EXERCISE:
Each line that includes the word "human" should be copied from the records.

···

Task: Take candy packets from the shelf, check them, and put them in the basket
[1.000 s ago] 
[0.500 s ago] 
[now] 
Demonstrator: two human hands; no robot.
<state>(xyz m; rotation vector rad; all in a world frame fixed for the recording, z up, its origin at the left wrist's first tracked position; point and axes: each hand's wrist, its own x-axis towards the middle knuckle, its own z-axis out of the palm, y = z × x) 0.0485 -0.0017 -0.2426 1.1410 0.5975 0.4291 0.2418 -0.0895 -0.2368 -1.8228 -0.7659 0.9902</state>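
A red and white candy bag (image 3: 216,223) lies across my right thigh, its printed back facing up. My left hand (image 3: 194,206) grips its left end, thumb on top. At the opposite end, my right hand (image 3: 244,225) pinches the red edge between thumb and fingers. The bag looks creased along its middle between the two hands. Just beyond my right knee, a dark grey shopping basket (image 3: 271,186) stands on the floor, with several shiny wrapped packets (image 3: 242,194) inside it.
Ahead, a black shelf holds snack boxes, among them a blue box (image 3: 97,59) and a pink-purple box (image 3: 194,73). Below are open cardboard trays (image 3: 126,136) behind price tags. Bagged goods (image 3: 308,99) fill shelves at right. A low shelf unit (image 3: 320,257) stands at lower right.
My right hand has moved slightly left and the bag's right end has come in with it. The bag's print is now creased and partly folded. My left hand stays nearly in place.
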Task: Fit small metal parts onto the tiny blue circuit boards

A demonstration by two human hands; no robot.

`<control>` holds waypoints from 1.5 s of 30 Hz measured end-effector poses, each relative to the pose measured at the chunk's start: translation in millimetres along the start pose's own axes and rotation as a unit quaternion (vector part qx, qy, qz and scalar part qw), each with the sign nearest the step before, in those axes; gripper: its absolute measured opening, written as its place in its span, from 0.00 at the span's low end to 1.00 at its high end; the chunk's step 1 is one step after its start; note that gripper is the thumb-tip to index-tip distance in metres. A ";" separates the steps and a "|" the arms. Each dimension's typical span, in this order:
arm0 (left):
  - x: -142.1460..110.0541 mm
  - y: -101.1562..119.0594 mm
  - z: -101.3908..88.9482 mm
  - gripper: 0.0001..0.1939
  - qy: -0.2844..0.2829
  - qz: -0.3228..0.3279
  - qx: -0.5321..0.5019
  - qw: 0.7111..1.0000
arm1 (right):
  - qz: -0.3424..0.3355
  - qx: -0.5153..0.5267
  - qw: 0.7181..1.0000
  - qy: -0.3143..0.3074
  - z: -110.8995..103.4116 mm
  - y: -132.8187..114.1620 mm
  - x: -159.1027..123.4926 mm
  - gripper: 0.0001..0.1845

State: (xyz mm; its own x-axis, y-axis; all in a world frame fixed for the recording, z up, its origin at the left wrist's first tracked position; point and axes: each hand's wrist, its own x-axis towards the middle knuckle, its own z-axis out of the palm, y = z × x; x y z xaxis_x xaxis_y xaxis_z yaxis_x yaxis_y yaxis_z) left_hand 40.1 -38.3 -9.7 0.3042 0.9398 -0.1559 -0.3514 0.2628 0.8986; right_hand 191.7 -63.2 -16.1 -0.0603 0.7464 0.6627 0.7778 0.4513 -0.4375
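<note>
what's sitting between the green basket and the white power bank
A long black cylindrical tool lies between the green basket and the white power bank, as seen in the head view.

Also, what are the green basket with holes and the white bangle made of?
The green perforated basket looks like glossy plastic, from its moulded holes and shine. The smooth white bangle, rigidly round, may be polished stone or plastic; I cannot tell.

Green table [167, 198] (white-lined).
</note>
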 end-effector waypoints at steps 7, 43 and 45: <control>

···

EXPECTED ANSWER:
Demonstrator: two human hands; no robot.
A demonstration by two human hands; no robot.

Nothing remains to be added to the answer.